Arkadaşımla 4 km. ötedeki Ancarah’a gitmeye karar verip yola çıktığımızda yolda her şey normal gözüküyordu. Fakat kasabaya vardığımızda manzara değişti. Her yer kapalı, herkes derin bir şok içindeydi. Yollarda ise sadece ambulansların koşuşturması vardı.
Vurulan okulun merdivenleri kan içindeydi. Füze okulu vurmuş fakat bina yıkılmamıştı. Sağda solda çocuk ayakkabıları, avluda kağıtlar ortalığa saçılmıştı.
Konuştuğumuz bir öğretmen ilk saldırının okulu hedef aldığını ve bu esnada hepsi 1. Sınıf öğrencisi 15 çocuğun ve öğretmenlerinin öldüğünü ve bir kaç dakika içinde diğer okulların da boşaltıldığını ve arkasından buraların da bombalandığını söyledi.
11 Ocak’ta Ancarah’a tam 4 füze atılmıştı. Bunlardan biri evlerin olduğu bölgeyi, diğer 3 füze ise okulları hedef almıştı. Suriye İnsan Hakları Gözlemevi Rusya’nın bombardımana başladığı 3 aylık zaman diliminde tam 18 okulun hedef alındığını açıklamıştı.
Bir başka füze bir başka sınıfı vurmuş ve burayı bir morga çevirmişti.

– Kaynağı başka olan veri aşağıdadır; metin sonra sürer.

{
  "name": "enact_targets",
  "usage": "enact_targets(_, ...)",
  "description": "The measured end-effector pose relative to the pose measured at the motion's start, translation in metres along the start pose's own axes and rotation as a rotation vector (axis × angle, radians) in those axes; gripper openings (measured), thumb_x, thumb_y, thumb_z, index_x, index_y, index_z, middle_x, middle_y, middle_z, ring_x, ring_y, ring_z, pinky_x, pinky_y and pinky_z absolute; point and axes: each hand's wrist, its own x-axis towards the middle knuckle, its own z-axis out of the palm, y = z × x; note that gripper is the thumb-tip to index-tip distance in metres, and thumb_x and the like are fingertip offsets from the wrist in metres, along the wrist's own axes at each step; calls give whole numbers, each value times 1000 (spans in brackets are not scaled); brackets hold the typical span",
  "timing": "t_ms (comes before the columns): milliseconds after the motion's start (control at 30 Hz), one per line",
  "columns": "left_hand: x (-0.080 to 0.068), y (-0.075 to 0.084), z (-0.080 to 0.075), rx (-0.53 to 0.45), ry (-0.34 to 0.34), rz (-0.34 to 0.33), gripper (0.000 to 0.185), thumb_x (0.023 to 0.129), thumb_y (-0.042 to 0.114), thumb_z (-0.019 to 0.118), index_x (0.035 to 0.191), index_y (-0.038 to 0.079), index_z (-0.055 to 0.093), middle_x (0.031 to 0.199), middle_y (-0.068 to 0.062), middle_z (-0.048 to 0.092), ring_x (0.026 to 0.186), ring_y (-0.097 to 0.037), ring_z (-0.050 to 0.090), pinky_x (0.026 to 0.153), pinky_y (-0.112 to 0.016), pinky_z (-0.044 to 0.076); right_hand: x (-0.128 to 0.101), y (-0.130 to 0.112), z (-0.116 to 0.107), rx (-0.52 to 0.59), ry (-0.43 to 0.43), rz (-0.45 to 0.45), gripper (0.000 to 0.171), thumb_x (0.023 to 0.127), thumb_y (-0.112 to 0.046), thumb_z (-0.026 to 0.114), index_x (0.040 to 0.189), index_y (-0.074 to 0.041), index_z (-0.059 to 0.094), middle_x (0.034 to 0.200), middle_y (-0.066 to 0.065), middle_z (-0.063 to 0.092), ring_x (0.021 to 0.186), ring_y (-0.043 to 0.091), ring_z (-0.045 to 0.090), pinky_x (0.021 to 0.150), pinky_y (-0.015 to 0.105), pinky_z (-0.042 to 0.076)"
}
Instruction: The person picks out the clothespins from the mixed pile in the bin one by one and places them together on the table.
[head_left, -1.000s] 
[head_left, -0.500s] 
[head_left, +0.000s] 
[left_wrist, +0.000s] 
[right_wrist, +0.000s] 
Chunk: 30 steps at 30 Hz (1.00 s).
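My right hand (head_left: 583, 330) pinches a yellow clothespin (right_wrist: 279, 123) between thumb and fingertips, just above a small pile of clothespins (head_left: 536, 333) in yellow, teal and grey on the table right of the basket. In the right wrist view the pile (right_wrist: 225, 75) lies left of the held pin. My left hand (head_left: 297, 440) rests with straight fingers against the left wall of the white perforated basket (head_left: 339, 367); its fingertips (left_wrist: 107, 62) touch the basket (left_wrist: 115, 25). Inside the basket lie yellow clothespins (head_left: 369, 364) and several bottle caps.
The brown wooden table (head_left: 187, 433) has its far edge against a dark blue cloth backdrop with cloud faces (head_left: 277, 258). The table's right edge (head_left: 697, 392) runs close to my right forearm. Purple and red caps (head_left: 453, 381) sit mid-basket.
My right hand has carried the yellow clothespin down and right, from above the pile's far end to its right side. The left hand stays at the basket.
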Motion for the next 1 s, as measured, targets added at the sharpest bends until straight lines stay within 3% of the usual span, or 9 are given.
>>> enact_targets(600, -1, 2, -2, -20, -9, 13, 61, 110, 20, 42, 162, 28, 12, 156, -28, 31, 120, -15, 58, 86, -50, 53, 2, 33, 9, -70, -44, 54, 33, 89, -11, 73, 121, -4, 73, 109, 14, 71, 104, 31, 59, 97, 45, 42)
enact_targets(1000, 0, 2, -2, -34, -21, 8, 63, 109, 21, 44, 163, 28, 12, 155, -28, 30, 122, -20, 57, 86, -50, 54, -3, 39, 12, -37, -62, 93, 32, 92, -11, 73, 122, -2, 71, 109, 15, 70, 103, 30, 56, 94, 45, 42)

Toz toprağa karışan ceset kokuları içinde insanlar kurbanları canlı çıkarabilmek için çaba sarfediyorlardı.
Bombalamanın ardından buraya ilk gelen kişi olan Ahmed “yıkıntılar içinnden sadece 4 ceset çıkarabildik, diğerleri enkaz altında kaldı” diyordu. Kana bulanmış elbiseler içinde bize bir köşeyi gösteren Ahmed “Öğretmenin cesedine işte tam burada rastladık. Humus’u terk edip buraya sığınmış bir kadındı. Ve daha düzinelerce yaralı çocuk da çıkardık ama tam sayısını bilmiyorum” diyordu.
Gördüklerimi hayatım boyu unutmam mümkün değil.
Ve internette dolaşırken 15 Oak’ta Rusya Savunma Bakanı sözcüsü Igor Konaşenkov’un şu demeciyle karşılaştım: “Bizim güçlerimiz, sivillerin zarar görme ihtimali olan herhangi bir yerde operasyon planı bile yapmazlar!”
İki hafta sonra Ancarah’tan tesadüfen tekrar geçtiğimde kederli bir kasaba gördüm. Çoğunluğu çocuk 20 insanını yitirmiş bu 10 bin kişilik kasabada şu anda tek bir okul bile yok. Geride kalan tek şey ise kanlı bir katliamın kirli izleriydi.